(Data to use begins)

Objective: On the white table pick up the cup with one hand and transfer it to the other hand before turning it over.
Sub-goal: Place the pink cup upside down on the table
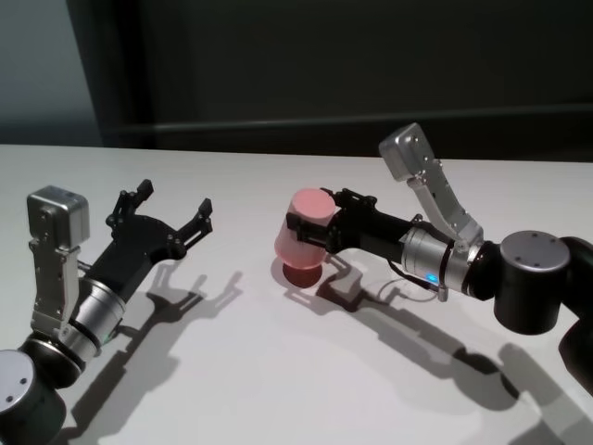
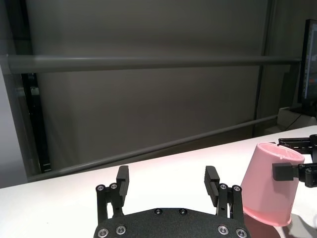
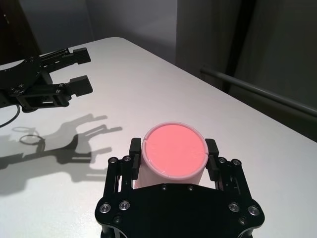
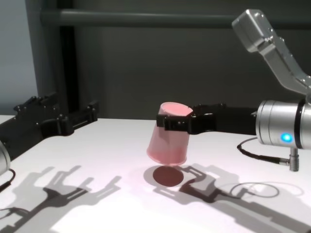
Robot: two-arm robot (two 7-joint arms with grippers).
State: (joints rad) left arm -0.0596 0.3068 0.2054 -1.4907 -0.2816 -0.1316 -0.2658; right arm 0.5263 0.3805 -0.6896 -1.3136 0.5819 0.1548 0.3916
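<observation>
Above the middle of the white counter, the pink plastic cup hangs upside down and slightly tilted, its wide rim lowest and its closed base on top, clear of the surface with a round shadow beneath it. The right end effector clamps it near the base, one finger on each side. Well apart to the left, the left end effector hovers low over the counter, its fingers spread wide and holding nothing, pointing toward the cup.
</observation>
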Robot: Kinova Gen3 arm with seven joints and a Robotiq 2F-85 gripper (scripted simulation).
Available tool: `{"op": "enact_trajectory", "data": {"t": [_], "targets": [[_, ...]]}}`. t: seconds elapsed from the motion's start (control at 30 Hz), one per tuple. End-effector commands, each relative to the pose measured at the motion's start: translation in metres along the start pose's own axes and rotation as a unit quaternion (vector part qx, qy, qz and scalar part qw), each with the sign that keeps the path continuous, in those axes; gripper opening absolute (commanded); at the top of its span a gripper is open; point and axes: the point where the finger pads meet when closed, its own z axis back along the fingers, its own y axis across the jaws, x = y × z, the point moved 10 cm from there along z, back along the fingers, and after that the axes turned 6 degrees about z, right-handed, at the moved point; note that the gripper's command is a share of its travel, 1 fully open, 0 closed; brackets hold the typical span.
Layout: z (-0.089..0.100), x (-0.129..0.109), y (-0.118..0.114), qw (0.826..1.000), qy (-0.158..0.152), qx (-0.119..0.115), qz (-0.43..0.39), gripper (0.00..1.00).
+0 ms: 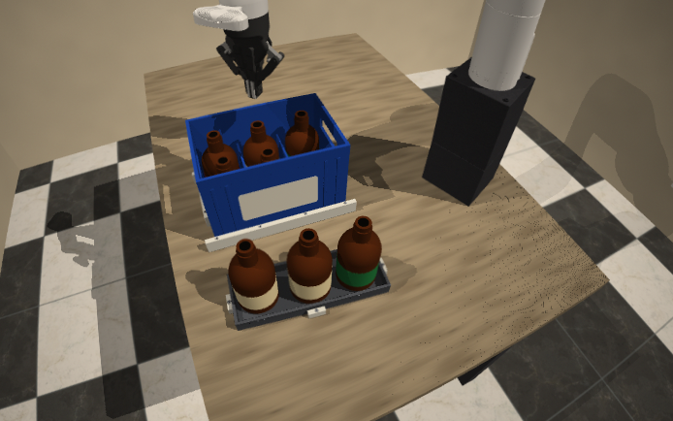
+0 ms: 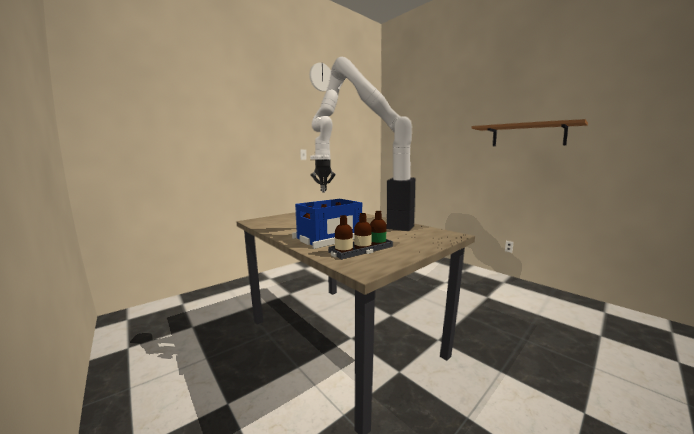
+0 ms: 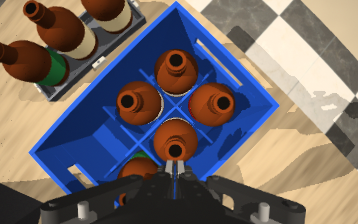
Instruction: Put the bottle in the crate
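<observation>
The blue crate (image 1: 269, 162) stands at the back of the table and holds several brown bottles upright. Its one empty slot (image 1: 312, 150) is at the front right corner; in the wrist view the empty slot (image 3: 92, 145) is at the left. The dark grey tray (image 1: 307, 306) in front of the crate carries three upright brown bottles: two with cream labels (image 1: 253, 275) (image 1: 307, 266) and one with a green label (image 1: 359, 253). My gripper (image 1: 253, 92) hangs high above the crate's rear part, shut and empty. In the wrist view its fingertips sit over a crated bottle (image 3: 175, 142).
The arm's black pedestal (image 1: 478, 130) stands at the table's right rear. A white strip (image 1: 281, 224) lies along the crate's front foot. The table's left edge runs close to the crate and tray. A wall shelf (image 2: 528, 125) hangs far off to the right.
</observation>
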Motion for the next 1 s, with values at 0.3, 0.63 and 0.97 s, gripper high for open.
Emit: {"op": "enact_trajectory", "data": {"t": [0.3,0.63,0.97], "targets": [[0.000,-0.009,-0.004,1.000,0.000,0.002,0.004,0.00],[-0.002,-0.097,-0.054,1.000,-0.003,0.000,-0.009,0.00],[-0.002,-0.179,-0.132,1.000,-0.002,0.001,-0.025,0.00]]}}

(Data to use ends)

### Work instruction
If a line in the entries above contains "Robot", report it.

### Finished exercise
Robot: two-arm robot (two 7-joint arms with grippers).
Robot: Kinova Gen3 arm with seven joints and a Robotiq 2F-85 gripper (scripted simulation).

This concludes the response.